■ DATA SHOWN ■
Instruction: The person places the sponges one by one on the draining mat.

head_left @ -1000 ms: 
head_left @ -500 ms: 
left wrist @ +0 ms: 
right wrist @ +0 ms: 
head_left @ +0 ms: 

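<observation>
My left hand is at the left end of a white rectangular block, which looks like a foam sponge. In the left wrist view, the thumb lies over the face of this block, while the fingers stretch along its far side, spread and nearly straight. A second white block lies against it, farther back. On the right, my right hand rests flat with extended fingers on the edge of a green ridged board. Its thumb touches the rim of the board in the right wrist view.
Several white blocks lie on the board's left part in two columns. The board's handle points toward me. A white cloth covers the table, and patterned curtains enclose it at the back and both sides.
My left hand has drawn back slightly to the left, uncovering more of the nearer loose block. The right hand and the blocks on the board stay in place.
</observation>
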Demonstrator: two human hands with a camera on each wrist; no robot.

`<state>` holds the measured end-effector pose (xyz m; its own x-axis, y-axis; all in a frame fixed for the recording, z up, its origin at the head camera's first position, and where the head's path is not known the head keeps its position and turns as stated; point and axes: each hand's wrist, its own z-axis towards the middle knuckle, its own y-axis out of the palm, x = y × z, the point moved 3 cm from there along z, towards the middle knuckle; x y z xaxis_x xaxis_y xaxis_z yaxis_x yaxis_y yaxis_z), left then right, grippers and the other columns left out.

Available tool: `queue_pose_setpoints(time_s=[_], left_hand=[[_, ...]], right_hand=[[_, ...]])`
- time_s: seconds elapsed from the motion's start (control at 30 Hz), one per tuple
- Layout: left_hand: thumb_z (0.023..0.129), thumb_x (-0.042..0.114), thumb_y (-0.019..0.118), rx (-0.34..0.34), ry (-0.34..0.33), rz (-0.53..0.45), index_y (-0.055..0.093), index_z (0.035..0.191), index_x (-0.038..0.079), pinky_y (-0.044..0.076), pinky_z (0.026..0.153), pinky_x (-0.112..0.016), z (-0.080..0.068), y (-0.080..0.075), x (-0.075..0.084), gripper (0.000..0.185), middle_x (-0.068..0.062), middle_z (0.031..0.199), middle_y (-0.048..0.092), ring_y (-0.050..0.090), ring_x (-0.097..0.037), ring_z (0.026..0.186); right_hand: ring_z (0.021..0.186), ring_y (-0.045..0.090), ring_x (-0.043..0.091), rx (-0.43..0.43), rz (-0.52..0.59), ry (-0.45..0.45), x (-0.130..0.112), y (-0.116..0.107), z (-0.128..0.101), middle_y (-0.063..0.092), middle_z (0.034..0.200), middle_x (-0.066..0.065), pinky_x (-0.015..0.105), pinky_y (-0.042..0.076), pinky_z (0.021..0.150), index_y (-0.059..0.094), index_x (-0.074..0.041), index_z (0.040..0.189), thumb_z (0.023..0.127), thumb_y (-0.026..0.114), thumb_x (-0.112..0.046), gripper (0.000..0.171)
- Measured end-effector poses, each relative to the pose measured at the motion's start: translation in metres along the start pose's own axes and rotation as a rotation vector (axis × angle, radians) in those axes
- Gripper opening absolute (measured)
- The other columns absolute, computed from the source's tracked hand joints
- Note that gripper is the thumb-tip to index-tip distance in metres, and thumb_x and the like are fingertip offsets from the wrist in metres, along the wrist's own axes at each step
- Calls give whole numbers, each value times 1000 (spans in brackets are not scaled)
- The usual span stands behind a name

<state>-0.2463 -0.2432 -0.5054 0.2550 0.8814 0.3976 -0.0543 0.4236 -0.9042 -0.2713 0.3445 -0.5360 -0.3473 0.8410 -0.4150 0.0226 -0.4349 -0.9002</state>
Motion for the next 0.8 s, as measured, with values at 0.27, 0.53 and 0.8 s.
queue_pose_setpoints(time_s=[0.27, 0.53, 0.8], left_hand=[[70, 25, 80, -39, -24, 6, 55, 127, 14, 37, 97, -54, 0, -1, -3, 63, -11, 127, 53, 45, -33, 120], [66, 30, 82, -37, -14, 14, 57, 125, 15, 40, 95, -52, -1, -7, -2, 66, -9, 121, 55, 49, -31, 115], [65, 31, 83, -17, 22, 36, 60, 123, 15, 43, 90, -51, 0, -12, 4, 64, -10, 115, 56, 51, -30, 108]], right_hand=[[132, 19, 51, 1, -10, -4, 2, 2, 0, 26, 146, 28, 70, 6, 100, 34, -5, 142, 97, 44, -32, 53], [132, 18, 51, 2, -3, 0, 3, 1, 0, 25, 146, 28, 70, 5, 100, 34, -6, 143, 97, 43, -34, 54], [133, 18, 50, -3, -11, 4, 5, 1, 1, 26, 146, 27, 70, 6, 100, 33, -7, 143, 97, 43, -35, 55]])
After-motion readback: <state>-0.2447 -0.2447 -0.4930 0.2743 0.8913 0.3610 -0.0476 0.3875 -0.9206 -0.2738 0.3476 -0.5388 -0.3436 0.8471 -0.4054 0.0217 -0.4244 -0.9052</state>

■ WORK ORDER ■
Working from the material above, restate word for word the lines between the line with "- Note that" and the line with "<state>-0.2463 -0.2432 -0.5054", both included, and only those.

■ RESPONSE AREA ■
- Note that gripper is the thumb-tip to index-tip distance in metres, and thumb_x and the like are fingertip offsets from the wrist in metres, along the wrist's own axes at each step
- Calls give whole numbers, each value times 1000 (spans in brackets are not scaled)
- The usual span stands behind a name

<state>-0.2463 -0.2432 -0.5054 0.2550 0.8814 0.3976 -0.0543 0.4236 -0.9042 -0.2713 0.3445 -0.5360 -0.3473 0.8410 -0.4150 0.0226 -0.4349 -0.9002</state>

No more output is expected for this exercise.